Try it: Copy every entry. Do not alter a single word.
╭─ Study material
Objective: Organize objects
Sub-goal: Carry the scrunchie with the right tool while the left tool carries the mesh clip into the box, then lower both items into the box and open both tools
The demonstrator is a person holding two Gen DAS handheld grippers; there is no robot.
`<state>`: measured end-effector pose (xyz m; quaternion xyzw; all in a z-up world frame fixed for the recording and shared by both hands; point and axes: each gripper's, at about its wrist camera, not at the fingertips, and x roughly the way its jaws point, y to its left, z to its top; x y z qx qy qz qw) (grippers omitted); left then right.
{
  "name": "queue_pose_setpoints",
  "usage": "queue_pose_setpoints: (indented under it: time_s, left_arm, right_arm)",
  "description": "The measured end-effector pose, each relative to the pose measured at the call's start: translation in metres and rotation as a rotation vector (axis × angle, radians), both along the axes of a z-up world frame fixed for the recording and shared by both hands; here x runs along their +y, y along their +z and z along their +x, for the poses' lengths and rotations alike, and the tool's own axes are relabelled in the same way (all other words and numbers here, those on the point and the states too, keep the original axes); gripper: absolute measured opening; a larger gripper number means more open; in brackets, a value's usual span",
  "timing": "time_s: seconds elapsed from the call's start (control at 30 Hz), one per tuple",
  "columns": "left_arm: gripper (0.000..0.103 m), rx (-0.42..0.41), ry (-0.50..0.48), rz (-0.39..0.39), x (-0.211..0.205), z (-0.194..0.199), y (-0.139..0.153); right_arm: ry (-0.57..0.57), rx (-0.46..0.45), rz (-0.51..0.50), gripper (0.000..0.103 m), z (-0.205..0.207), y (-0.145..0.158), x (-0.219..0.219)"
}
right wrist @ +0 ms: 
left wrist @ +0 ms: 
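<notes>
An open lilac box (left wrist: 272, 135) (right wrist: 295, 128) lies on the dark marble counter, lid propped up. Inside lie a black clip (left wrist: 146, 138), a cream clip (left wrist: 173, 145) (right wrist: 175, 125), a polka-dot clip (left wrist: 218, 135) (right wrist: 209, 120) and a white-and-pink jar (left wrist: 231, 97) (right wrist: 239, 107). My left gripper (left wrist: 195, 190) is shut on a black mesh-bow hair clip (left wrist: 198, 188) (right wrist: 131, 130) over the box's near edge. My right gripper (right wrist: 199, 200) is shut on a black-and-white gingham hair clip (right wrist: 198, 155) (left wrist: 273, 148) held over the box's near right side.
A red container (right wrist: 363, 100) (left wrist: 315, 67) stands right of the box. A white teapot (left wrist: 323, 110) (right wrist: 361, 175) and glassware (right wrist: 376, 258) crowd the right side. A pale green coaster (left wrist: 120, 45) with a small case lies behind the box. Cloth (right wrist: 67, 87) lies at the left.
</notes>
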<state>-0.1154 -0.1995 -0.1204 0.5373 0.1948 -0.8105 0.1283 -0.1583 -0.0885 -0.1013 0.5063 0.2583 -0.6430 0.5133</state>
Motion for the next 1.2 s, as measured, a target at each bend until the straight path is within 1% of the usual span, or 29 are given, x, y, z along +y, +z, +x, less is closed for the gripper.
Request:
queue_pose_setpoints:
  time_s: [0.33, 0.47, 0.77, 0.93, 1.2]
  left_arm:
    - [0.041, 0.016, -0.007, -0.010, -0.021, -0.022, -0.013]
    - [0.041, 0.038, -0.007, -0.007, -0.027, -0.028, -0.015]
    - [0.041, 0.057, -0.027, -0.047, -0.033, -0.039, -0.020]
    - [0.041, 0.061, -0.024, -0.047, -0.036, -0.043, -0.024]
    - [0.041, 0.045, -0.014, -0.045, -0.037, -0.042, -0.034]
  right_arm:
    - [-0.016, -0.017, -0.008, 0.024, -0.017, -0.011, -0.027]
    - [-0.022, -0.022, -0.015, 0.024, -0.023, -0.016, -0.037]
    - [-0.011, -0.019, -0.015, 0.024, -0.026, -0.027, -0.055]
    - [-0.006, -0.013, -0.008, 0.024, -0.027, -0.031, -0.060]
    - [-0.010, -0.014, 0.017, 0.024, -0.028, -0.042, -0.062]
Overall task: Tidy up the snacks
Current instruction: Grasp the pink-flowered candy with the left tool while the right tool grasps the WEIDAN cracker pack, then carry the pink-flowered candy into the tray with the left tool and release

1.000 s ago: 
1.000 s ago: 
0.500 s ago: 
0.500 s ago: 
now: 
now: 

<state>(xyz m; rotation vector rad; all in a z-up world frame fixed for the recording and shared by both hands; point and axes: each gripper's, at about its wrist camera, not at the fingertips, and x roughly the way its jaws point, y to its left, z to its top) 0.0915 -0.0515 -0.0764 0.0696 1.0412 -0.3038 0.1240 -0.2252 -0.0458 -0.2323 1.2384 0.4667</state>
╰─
Response to this exercise:
Objective: Organize objects
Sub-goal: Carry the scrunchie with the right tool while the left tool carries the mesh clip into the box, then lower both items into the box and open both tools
The demonstrator is a person holding two Gen DAS handheld grippers; there is no robot.
`<state>`: measured end-effector pose (xyz m; quaternion xyzw; all in a z-up world frame fixed for the recording and shared by both hands; point and axes: each gripper's, at about its wrist camera, not at the fingertips, and x roughly the way its jaws point, y to its left, z to its top; x y z qx qy qz qw) (grippers omitted); left then right.
{
  "name": "queue_pose_setpoints",
  "usage": "queue_pose_setpoints: (indented under it: time_s, left_arm, right_arm)",
  "description": "The measured end-effector pose, each relative to the pose measured at the call's start: translation in metres and rotation as a rotation vector (axis × angle, radians), both along the axes of a z-up world frame fixed for the recording and shared by both hands; here x runs along their +y, y along their +z and z along their +x, for the poses' lengths and rotations alike, and the tool's own axes are relabelled in the same way (all other words and numbers here, those on the point and the states too, keep the original axes); gripper: absolute measured opening; a larger gripper number means more open; in brackets, a value's usual span",
  "timing": "time_s: seconds elapsed from the call's start (control at 30 Hz), one per tuple",
  "columns": "left_arm: gripper (0.000..0.103 m), rx (-0.42..0.41), ry (-0.50..0.48), rz (-0.39..0.39), x (-0.211..0.205), z (-0.194..0.199), y (-0.139..0.153); right_arm: ry (-0.57..0.57), rx (-0.46..0.45), rz (-0.51..0.50), gripper (0.000..0.103 m), z (-0.205..0.207), y (-0.145..0.158), x (-0.219..0.219)"
}
right wrist @ +0 ms: 
left wrist @ +0 ms: 
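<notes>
An open lilac box (left wrist: 272, 135) (right wrist: 295, 128) lies on the dark marble counter, lid propped up. Inside lie a black clip (left wrist: 146, 138), a cream clip (left wrist: 173, 145) (right wrist: 175, 125), a polka-dot clip (left wrist: 218, 135) (right wrist: 209, 120) and a white-and-pink jar (left wrist: 231, 97) (right wrist: 239, 107). My left gripper (left wrist: 195, 190) is shut on a black mesh-bow hair clip (left wrist: 198, 188) (right wrist: 131, 130) over the box's near edge. My right gripper (right wrist: 199, 200) is shut on a black-and-white gingham hair clip (right wrist: 198, 155) (left wrist: 273, 148) held over the box's near right side.
A red container (right wrist: 363, 100) (left wrist: 315, 67) stands right of the box. A white teapot (left wrist: 323, 110) (right wrist: 361, 175) and glassware (right wrist: 376, 258) crowd the right side. A pale green coaster (left wrist: 120, 45) with a small case lies behind the box. Cloth (right wrist: 67, 87) lies at the left.
</notes>
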<state>-0.1154 -0.1995 -0.1204 0.5373 0.1948 -0.8105 0.1283 -0.1583 -0.0885 -0.1013 0.5063 0.2583 -0.6430 0.5133</state>
Motion for the next 1.2 s, as measured, a target at each bend until the straight path is within 1% of the usual span, or 29 are given, x, y, z along +y, +z, +x, less is closed for the gripper.
Request:
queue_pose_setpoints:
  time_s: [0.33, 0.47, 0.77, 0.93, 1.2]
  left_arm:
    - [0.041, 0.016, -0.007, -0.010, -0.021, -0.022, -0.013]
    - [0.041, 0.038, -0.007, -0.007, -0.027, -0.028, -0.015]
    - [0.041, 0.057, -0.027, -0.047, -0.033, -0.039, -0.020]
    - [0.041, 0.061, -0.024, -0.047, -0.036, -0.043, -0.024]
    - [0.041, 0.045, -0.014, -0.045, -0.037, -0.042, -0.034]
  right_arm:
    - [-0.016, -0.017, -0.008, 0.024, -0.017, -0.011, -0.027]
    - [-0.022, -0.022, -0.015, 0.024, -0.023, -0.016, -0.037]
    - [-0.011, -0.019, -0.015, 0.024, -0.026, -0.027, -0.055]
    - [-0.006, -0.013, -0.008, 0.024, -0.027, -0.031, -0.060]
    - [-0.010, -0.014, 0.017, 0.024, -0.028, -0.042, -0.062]
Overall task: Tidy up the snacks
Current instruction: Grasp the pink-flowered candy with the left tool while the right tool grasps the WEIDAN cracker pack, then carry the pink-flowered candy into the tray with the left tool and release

1.000 s ago: 
1.000 s ago: 
0.500 s ago: 
0.500 s ago: 
now: 
now: 

<state>(xyz m; rotation vector rad; all in a z-up world frame fixed for the recording and shared by both hands; point and axes: each gripper's, at about its wrist camera, not at the fingertips, and x roughly the way its jaws point, y to its left, z to its top) 0.0915 -0.0515 -0.0764 0.0696 1.0412 -0.3038 0.1240 -0.2252 -0.0458 -0.2323 1.2384 0.4667</state>

This answer is complete as written.